▶ [Task requirements] From the opening line of the records through the line bearing "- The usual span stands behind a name", set down every line exactly.

(Data items)
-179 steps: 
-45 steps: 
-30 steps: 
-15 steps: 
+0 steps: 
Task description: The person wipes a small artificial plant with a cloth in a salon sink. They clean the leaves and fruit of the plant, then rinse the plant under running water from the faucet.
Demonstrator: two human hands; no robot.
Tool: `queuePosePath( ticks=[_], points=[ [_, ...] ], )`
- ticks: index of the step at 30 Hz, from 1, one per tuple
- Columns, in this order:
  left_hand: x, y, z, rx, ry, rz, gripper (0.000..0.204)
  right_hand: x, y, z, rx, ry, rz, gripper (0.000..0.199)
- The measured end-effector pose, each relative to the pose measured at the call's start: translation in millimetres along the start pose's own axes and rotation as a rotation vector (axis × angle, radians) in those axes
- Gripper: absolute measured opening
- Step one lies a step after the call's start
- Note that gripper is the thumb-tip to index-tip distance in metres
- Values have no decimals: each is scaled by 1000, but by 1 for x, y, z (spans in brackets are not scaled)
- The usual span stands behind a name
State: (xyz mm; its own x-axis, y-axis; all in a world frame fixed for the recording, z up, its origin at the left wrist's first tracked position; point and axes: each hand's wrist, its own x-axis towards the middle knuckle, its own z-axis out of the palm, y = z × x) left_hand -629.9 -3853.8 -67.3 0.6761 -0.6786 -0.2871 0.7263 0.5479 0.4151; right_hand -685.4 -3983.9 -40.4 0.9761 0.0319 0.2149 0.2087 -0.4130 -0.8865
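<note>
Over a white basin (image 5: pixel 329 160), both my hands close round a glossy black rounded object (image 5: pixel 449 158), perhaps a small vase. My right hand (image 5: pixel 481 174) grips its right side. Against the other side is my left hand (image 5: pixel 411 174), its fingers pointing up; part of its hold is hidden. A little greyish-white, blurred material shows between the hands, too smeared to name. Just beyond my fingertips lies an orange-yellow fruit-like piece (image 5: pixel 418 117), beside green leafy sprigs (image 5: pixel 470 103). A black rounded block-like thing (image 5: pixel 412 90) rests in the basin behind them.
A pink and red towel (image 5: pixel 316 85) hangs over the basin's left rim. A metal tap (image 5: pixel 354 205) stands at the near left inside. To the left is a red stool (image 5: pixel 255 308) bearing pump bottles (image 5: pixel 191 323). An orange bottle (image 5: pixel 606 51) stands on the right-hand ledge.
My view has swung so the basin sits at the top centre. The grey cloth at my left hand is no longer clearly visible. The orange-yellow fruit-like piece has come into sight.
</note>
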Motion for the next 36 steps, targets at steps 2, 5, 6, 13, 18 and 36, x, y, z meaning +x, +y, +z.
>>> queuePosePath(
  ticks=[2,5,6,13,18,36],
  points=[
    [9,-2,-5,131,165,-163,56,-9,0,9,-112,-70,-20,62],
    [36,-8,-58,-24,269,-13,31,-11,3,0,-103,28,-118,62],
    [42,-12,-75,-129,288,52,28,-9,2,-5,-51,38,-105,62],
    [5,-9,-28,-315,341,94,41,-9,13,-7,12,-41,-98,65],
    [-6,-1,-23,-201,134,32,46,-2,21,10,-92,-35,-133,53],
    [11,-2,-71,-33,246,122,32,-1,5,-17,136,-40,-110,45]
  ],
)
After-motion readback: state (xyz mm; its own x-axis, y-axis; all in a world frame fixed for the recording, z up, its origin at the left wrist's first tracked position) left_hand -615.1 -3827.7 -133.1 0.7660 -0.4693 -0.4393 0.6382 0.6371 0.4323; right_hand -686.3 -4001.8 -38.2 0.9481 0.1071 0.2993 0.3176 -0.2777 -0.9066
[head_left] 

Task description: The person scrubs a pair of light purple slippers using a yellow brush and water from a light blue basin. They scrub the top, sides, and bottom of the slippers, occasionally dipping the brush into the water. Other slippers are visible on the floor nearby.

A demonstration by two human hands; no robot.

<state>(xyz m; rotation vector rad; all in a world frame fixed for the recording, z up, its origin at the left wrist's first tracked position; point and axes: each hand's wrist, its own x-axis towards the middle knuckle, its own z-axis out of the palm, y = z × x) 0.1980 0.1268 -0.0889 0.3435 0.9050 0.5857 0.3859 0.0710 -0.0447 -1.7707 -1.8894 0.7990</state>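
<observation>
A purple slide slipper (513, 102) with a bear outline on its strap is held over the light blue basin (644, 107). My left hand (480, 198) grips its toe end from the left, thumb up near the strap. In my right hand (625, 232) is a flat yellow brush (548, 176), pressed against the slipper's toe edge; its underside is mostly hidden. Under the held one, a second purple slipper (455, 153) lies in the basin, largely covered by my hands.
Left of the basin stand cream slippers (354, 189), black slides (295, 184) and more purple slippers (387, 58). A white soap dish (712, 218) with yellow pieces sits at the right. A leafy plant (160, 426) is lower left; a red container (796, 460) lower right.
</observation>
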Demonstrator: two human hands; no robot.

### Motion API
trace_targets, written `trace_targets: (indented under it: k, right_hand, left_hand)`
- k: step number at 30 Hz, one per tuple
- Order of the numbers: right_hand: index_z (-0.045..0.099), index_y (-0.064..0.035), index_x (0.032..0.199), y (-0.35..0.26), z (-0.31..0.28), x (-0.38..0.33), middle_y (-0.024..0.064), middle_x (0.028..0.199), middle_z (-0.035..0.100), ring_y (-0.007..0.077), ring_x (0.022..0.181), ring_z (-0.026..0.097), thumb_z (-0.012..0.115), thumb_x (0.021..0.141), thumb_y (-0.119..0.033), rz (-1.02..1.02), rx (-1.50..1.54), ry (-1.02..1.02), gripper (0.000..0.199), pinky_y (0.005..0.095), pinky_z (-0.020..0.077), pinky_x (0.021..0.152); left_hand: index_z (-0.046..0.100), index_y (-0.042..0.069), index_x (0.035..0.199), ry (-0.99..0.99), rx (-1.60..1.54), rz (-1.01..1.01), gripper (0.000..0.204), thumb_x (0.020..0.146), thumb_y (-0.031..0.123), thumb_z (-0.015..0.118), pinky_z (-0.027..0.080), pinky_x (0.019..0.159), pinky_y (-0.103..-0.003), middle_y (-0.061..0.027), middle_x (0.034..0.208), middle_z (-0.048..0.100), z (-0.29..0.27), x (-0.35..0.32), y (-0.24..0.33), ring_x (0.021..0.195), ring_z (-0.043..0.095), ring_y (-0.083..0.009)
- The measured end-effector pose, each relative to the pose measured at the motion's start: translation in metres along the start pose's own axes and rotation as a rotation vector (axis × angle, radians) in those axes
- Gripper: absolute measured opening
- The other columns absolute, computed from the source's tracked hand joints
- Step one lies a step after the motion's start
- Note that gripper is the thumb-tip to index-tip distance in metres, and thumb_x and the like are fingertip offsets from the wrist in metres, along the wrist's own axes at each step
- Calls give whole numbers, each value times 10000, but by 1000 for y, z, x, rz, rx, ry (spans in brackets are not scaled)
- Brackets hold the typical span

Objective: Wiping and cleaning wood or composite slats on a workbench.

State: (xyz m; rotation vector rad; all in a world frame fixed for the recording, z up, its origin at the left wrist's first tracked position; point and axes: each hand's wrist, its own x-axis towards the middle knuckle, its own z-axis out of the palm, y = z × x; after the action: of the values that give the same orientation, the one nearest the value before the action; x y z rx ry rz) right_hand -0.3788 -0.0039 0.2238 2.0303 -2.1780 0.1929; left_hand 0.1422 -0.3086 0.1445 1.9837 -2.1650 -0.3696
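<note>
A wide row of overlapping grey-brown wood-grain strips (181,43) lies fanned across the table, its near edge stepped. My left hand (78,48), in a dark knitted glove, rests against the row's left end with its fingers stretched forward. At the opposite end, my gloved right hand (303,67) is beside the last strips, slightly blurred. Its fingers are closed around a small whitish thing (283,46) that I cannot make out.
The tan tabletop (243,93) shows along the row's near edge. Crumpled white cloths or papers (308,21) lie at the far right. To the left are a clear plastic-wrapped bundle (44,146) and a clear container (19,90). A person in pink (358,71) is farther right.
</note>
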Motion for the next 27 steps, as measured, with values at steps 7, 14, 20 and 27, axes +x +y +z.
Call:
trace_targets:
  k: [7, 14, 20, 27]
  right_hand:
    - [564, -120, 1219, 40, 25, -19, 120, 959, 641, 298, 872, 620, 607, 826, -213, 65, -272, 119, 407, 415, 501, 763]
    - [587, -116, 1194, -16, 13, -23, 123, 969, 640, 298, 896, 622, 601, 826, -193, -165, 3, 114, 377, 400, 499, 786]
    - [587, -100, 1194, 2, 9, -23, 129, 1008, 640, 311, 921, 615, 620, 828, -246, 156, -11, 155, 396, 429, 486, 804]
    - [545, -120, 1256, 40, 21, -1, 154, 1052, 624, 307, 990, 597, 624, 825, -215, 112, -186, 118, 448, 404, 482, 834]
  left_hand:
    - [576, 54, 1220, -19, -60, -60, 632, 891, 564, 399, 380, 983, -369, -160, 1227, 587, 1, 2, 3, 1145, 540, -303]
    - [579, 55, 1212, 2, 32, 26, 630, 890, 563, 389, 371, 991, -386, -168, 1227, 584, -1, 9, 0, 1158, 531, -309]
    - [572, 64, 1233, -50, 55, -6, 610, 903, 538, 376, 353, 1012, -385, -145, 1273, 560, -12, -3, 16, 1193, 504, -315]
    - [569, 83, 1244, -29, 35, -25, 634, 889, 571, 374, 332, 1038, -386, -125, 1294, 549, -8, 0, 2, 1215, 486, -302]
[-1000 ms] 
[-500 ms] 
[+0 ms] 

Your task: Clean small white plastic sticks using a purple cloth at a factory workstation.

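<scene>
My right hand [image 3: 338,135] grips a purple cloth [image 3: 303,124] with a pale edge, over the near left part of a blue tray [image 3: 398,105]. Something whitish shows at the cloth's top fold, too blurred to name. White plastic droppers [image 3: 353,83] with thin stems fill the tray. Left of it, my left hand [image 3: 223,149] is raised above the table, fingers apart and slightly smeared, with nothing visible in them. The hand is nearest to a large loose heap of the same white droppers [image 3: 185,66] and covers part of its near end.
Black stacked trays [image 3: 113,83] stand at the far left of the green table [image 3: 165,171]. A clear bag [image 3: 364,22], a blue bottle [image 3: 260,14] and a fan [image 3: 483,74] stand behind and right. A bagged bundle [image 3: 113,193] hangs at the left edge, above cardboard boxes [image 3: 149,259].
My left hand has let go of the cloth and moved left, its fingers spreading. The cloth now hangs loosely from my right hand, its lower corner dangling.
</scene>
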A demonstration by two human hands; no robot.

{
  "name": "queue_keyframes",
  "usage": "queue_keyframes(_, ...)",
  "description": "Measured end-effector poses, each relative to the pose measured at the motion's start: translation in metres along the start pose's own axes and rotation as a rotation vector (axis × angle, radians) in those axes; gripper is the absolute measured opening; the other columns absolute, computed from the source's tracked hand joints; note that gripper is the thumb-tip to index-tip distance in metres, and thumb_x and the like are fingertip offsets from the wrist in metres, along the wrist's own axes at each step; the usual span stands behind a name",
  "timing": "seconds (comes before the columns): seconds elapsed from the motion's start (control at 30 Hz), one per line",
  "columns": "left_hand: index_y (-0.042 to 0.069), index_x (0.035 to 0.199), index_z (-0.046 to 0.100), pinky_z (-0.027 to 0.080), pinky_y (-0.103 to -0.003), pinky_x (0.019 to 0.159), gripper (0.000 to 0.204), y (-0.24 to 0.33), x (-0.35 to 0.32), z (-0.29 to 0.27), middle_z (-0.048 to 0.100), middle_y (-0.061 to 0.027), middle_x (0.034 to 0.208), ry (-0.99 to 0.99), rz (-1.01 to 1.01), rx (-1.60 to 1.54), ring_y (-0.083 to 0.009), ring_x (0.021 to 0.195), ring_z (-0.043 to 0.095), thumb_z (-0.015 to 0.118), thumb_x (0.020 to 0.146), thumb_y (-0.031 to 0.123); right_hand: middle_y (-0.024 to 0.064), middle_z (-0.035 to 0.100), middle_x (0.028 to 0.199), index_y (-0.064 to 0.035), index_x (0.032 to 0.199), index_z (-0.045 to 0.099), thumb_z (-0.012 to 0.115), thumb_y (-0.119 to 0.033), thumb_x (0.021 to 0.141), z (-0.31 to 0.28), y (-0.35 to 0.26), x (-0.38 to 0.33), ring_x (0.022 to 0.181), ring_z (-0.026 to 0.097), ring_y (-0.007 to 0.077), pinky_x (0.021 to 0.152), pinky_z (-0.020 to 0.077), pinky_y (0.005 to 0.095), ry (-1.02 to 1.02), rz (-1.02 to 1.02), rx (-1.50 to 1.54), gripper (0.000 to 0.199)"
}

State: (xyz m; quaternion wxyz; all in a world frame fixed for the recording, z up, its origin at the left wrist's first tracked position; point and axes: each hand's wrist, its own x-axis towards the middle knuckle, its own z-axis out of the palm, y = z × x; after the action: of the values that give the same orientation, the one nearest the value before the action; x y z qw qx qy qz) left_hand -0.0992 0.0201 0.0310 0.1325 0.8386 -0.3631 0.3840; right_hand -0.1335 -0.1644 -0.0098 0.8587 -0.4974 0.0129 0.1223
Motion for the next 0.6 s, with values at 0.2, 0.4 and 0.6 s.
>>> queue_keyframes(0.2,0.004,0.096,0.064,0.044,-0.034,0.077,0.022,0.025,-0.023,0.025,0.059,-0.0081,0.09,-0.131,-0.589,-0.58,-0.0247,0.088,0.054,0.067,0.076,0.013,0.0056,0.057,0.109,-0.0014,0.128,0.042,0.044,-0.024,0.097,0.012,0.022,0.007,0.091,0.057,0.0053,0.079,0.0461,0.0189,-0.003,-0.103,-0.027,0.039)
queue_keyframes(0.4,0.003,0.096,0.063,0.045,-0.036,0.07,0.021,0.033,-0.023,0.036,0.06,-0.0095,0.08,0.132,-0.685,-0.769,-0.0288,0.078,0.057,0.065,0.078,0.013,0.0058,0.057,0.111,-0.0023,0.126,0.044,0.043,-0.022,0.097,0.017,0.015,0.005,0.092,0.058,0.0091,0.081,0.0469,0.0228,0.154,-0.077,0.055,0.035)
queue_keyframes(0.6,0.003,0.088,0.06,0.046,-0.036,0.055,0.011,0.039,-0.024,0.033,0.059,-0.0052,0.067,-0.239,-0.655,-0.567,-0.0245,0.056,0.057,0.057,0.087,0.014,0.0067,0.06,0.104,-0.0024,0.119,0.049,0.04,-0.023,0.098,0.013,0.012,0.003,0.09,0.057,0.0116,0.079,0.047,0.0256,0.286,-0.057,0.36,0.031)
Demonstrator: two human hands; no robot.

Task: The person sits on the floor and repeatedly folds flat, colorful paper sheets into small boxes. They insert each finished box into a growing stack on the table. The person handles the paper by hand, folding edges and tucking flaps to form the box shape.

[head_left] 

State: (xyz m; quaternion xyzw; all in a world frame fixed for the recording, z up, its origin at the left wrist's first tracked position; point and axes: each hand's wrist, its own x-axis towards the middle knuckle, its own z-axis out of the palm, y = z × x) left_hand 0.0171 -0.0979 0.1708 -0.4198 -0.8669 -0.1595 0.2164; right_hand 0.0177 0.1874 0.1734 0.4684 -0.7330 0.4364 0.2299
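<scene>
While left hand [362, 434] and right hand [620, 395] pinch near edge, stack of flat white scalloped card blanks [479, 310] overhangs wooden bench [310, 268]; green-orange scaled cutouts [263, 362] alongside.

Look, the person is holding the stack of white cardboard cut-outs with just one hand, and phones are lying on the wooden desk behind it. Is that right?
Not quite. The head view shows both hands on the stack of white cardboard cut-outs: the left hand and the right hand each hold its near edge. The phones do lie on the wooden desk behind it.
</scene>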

▶ [Output for this exercise]
-179 steps: 
-45 steps: 
-30 steps: 
-15 steps: 
+0 steps: 
Task description: The person wipes a small artificial plant with a cloth in a salon sink. They clean the leaves and fruit of the plant, then rinse the plant under running water from the faucet.
Demonstrator: two human hands; no robot.
Tool: `queuePosePath( ticks=[_], points=[ [_, ...] ], )`
- ticks: index of the step at 30 Hz, from 1, one per tuple
- Columns, in this order:
  left_hand: x, y, z, rx, ry, rz, gripper (0.000..0.204)
  right_hand: x, y, z, rx, ry, rz, gripper (0.000..0.199)
- The measured end-effector pose, each relative to the pose measured at the call's start: translation in millimetres along the start pose's own axes and rotation as a rotation vector (axis × angle, radians) in those axes
- Gripper: absolute measured opening
- Step one lies a step after the call's start
- Note that gripper is the thumb-tip to index-tip distance in metres
- Values have no decimals: each is scaled by 1000, but by 1 for x, y, z (spans in brackets are not scaled)
- The usual span stands behind a name

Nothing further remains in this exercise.